**Exercise directions:**
Exactly the lines below from the one with "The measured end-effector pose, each" up to and including the one with "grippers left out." make up the answer, with nothing else added.
------ Dataset content
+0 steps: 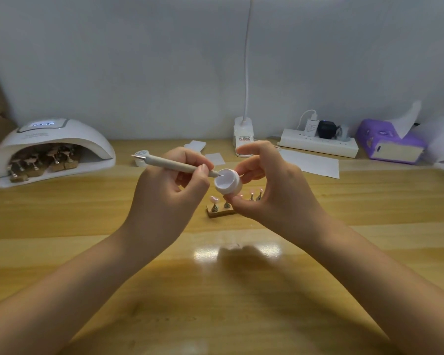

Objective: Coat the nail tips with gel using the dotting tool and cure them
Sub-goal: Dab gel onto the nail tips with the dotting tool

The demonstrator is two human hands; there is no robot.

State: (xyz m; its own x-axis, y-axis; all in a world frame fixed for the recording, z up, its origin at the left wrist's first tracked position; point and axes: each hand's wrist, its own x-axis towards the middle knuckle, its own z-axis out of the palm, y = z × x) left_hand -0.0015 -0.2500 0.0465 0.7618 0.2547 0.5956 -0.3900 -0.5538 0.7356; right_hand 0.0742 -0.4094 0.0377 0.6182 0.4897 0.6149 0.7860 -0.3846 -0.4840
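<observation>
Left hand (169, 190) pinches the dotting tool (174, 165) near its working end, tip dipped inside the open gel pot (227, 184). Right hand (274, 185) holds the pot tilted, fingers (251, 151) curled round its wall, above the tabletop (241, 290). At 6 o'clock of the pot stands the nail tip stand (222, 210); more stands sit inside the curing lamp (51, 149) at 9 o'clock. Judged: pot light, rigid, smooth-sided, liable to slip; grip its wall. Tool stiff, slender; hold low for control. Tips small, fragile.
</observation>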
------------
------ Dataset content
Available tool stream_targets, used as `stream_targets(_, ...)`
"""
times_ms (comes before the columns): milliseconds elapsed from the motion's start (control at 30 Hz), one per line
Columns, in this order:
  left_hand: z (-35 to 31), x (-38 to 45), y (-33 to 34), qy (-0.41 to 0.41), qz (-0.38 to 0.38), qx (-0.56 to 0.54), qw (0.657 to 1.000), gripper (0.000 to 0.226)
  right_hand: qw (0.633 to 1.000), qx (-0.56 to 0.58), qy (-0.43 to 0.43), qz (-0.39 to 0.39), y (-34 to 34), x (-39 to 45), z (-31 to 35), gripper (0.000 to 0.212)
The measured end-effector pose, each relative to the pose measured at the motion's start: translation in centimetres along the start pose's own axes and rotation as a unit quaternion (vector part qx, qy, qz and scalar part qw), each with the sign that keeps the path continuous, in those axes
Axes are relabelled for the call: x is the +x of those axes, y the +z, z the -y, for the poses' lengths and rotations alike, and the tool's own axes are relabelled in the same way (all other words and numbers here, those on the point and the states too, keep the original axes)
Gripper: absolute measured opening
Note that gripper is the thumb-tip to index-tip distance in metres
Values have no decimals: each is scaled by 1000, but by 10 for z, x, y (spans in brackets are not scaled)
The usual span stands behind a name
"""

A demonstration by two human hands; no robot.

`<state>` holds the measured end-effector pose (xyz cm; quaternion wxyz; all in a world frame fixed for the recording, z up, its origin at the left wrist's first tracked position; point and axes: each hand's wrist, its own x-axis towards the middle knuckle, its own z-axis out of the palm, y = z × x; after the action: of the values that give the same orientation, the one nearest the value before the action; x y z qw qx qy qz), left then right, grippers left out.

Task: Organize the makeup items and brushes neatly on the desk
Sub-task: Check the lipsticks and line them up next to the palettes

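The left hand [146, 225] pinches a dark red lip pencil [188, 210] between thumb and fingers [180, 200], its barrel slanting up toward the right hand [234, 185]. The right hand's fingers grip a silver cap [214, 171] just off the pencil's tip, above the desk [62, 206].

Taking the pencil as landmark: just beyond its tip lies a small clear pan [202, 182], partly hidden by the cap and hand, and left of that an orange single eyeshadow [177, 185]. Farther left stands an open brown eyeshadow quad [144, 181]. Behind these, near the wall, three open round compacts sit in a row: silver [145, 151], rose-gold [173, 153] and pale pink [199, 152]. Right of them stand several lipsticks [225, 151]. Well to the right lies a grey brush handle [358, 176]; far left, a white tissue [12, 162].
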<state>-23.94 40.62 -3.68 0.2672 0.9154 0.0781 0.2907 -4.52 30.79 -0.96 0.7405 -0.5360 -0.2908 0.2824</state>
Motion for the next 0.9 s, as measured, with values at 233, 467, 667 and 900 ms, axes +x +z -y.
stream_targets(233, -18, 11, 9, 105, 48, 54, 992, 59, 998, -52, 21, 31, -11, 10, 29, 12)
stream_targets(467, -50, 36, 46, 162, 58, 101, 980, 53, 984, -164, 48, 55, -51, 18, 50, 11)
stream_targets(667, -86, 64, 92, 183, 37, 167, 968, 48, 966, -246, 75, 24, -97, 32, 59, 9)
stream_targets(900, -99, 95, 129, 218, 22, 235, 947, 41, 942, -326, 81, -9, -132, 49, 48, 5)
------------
**The answer:**
The measured end-effector pose, each relative to the pose measured at the motion's start: translation in centimetres along the start pose's own axes and rotation as a unit quaternion (vector part qx, qy, qz and scalar part qw), each with the sign that keeps the path continuous, in those axes
Axes are relabelled for the call: x is the +x of those axes, y the +z, z the -y, for the poses' lengths and rotations alike, and the tool's own axes are relabelled in the same way (all other words and numbers here, those on the point and the states too, keep the original axes)
Gripper: absolute measured opening
Note that gripper is the thumb-tip to index-tip distance in metres
Values have no decimals: each is scaled by 1000, but by 10 for z, x, y (spans in brackets are not scaled)
The usual span stands behind a name
"""

A demonstration by two human hands; no robot.

`<state>` holds the measured end-effector pose (xyz cm; quaternion wxyz; all in a world frame fixed for the recording, z up, its origin at the left wrist's first tracked position; point and axes: each hand's wrist, its own x-axis towards the middle knuckle, its own z-axis out of the palm, y = z × x; after the action: of the values that give the same orientation, the one nearest the value before the action; x y z qw qx qy qz), left then right, grippers left out.

Nothing further is required by the exercise.